→ **YOUR GOAL**
Find the word "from" in the data below and copy each line that holds it.

DATA EXTRACT Block Start

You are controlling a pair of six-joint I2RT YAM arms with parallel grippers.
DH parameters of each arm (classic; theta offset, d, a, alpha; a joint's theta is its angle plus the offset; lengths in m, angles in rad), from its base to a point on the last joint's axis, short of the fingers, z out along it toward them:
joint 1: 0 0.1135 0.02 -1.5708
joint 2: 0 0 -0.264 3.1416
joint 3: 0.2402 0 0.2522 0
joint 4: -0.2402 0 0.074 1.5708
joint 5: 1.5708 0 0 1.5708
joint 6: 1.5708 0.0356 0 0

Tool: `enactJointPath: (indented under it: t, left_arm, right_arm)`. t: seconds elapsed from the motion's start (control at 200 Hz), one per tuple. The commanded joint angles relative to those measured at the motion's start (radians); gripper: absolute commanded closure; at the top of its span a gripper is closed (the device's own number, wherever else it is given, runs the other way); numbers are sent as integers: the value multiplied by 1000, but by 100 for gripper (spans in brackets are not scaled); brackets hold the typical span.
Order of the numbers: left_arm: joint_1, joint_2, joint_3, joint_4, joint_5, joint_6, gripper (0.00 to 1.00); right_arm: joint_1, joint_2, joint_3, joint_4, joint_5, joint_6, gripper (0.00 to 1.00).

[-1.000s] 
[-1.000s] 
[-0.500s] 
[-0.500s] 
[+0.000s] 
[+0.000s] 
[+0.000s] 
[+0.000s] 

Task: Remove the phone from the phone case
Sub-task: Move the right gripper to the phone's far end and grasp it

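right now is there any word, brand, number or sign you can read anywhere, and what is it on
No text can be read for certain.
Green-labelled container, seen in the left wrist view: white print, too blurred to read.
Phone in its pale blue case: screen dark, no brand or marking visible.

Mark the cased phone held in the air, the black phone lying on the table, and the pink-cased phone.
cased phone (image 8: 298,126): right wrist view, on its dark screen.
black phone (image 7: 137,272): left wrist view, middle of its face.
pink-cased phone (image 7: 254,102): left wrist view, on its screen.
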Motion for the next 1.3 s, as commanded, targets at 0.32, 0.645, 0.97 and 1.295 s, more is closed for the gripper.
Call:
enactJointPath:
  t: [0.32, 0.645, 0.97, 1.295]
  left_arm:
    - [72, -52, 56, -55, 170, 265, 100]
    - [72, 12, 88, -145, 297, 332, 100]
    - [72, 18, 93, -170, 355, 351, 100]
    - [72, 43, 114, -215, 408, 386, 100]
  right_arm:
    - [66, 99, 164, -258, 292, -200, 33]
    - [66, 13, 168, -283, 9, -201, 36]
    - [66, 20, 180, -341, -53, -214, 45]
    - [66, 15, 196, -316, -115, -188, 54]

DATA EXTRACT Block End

→ **EXERCISE OUTPUT**
DH parameters of each arm (classic; theta offset, d, a, alpha; a joint's theta is its angle plus the offset; lengths in m, angles in rad), from its base to a point on the last joint's axis, short of the fingers, z out along it toward them:
Tool: `enactJointPath: (indented under it: t, left_arm, right_arm)`. t: seconds elapsed from the motion's start (control at 200 Hz), one per tuple. The commanded joint angles relative to those measured at the motion's start (radians); gripper: absolute commanded closure; at the top of its span a gripper is closed (the device's own number, wherever else it is given, runs the other way); numbers are sent as integers: the value multiplied by 1000, but by 100 for gripper (spans in brackets are not scaled); brackets hold the typical span.
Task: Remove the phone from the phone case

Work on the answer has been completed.